[Opening The records section]

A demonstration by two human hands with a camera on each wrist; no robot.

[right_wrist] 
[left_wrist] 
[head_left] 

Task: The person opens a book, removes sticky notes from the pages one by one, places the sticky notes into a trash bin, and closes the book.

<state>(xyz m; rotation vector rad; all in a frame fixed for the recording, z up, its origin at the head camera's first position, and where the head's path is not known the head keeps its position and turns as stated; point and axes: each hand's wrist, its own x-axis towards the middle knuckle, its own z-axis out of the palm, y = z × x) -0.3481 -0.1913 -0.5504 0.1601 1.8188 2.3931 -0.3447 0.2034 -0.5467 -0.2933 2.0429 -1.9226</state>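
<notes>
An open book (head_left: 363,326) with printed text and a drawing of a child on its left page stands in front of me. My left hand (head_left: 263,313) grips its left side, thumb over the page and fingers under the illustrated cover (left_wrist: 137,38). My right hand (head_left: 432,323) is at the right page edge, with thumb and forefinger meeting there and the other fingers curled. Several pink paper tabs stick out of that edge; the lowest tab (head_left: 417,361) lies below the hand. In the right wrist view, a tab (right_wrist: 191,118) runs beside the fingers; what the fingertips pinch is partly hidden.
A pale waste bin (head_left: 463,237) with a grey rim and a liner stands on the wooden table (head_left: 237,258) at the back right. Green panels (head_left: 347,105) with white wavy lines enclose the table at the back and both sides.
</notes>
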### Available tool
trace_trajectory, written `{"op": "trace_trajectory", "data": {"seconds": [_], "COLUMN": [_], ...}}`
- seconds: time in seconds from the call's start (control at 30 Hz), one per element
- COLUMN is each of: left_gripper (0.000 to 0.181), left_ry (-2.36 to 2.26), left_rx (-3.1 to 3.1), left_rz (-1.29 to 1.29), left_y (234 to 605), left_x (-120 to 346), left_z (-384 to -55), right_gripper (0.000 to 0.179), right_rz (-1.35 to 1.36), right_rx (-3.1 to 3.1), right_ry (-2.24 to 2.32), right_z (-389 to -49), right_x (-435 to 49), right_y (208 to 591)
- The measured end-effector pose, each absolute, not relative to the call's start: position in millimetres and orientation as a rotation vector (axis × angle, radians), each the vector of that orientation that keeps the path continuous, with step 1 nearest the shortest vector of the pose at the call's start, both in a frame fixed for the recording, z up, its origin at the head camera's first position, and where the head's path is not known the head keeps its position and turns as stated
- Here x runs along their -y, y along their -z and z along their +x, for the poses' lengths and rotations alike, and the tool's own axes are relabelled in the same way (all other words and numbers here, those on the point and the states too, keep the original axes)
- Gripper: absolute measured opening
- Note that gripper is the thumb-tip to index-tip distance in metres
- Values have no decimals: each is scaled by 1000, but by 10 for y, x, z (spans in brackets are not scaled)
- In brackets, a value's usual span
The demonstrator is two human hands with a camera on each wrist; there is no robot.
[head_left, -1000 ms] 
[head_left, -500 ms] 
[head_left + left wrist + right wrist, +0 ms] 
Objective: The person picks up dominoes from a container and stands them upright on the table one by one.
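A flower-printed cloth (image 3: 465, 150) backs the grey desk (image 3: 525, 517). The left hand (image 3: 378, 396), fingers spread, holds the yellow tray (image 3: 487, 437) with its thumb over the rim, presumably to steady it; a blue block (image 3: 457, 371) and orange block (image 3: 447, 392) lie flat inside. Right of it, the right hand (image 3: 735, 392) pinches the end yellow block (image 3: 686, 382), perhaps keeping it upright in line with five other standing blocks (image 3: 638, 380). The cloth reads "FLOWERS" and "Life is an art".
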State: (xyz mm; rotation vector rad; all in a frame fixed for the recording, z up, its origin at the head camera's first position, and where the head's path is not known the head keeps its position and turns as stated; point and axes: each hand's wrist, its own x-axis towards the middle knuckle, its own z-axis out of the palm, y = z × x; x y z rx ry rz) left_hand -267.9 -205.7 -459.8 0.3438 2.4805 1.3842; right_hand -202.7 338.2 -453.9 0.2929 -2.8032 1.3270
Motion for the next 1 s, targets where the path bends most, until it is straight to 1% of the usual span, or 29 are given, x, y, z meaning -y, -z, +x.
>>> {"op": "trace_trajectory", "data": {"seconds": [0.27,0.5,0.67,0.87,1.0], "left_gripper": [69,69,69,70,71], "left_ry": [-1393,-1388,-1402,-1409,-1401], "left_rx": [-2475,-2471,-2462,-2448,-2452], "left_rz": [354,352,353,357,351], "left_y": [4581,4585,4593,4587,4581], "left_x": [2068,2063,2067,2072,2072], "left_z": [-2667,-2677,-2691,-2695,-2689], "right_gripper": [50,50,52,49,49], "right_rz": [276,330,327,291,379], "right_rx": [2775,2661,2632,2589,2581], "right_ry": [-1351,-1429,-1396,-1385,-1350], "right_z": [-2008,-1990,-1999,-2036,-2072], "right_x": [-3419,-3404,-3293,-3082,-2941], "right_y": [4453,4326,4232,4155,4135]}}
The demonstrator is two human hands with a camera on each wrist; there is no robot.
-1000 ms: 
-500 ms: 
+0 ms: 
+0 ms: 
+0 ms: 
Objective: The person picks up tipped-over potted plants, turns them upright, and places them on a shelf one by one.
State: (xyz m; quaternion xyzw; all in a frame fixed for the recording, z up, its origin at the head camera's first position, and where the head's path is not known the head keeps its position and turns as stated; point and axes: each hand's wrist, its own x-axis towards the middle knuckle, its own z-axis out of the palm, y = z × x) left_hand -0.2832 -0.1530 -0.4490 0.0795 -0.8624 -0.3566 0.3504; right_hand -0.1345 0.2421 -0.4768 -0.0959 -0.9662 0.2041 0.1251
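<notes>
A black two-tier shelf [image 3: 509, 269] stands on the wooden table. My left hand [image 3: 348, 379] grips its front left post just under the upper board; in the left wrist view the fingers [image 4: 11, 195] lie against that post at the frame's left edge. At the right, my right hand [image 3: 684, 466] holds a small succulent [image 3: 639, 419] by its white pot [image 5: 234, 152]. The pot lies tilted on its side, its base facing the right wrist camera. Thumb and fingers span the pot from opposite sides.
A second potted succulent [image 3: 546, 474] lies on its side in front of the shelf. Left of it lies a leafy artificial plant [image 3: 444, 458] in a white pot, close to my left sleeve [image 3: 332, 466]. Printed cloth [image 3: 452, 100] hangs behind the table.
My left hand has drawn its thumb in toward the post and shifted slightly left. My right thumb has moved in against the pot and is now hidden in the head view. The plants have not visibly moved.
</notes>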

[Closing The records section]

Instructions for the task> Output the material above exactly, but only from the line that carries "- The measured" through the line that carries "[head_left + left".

Result of the task>
- The measured end-effector pose, each absolute, not relative to the call's start: position in millimetres and orientation as a rotation vector (axis × angle, radians), each the vector of that orientation that keeps the path continuous, with step 1 nearest the shortest vector of the pose at the call's start, both in a frame fixed for the recording, z up, its origin at the head camera's first position, and where the head's path is not known the head keeps its position and turns as stated
- Here x runs along their -y, y along their -z and z along their +x, for the poses' lengths and rotations alike, and the tool's own axes are relabelled in the same way (all other words and numbers here, those on the point and the states too, keep the original axes)
- Gripper: absolute measured opening
- Note that gripper is the thumb-tip to index-tip distance in metres
- Values have no decimals: each is scaled by 1000, but by 10 for y, x, z (spans in brackets are not scaled)
- In brackets, a value's usual span
The demonstrator is two human hands with a camera on each wrist; there is no robot.
[head_left, -1000 ms] 
[head_left, -500 ms] 
[head_left + left wrist + right wrist, +0 ms] 

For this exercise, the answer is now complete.